Instructions for the task ->
Once a line is found to contain "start", copy it out of the listing.

Recorded information ->
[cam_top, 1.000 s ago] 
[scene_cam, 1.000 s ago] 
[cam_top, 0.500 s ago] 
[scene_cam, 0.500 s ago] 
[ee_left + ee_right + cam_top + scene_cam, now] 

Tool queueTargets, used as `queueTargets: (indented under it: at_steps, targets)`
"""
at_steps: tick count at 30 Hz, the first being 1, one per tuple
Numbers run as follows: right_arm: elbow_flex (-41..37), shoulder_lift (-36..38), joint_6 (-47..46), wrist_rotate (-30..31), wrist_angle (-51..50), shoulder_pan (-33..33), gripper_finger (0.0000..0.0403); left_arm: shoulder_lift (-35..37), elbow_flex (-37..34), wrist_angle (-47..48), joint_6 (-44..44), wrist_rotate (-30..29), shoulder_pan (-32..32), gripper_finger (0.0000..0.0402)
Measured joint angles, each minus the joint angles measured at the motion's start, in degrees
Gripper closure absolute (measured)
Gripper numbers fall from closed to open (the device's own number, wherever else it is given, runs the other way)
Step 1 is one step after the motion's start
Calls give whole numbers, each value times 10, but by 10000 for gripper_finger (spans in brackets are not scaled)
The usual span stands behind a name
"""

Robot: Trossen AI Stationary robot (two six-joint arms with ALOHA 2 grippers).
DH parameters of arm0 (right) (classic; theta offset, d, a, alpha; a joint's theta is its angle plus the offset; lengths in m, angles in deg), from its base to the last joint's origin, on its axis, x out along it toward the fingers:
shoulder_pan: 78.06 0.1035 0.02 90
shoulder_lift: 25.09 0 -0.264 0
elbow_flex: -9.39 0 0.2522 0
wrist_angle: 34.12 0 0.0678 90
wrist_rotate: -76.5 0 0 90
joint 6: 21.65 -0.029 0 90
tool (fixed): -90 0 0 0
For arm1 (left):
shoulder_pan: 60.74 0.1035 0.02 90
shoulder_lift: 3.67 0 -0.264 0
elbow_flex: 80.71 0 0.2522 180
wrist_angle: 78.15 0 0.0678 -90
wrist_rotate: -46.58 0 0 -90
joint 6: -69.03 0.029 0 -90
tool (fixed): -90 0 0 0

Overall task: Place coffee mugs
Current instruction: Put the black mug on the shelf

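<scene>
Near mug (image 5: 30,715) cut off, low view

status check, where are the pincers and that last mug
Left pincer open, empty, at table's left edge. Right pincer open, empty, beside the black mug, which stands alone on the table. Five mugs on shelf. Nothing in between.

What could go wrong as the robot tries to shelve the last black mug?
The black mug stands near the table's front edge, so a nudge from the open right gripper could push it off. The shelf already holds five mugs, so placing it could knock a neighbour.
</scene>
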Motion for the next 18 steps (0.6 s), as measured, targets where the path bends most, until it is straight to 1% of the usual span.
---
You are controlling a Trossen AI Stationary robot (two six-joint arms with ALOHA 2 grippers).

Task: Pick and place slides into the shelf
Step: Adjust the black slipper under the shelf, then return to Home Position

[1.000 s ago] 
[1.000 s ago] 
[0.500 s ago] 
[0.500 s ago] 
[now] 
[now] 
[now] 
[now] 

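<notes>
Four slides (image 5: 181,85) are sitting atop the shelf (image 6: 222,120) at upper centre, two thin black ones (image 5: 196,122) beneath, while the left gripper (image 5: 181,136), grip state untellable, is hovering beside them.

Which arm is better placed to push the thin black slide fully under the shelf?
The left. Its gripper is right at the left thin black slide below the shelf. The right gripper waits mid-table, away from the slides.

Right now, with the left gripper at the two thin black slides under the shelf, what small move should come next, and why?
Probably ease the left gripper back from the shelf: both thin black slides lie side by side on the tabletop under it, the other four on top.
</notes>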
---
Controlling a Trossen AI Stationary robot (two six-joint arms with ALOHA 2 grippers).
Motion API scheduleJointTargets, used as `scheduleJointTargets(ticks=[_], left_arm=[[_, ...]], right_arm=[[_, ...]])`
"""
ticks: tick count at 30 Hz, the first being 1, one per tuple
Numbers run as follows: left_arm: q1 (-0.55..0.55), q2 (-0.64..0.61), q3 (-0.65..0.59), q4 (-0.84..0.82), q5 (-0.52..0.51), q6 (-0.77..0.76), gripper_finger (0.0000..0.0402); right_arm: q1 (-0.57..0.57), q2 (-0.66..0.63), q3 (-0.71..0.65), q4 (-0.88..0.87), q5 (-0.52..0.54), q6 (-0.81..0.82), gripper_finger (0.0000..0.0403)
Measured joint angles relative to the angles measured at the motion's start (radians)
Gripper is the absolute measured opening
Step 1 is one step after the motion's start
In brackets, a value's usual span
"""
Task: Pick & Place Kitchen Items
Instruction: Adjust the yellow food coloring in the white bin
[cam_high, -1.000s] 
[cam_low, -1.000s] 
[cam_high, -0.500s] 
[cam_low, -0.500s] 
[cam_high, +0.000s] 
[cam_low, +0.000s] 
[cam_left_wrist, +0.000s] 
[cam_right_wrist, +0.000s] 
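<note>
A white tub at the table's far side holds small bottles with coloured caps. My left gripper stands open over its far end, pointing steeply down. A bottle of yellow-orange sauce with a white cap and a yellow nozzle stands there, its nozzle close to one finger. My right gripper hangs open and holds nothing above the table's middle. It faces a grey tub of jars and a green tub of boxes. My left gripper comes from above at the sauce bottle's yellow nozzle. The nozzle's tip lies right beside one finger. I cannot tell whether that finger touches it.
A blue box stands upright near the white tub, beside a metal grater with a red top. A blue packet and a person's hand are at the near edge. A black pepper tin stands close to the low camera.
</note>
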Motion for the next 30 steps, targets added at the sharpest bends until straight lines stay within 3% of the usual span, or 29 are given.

Task answer ->
Measured joint angles, each minus the joint angles measured at the motion's start, in degrees
Step 1 is one step after the motion's start
Measured joint angles relative to the angles measured at the motion's start (radians)
Step 1 is one step after the motion's start

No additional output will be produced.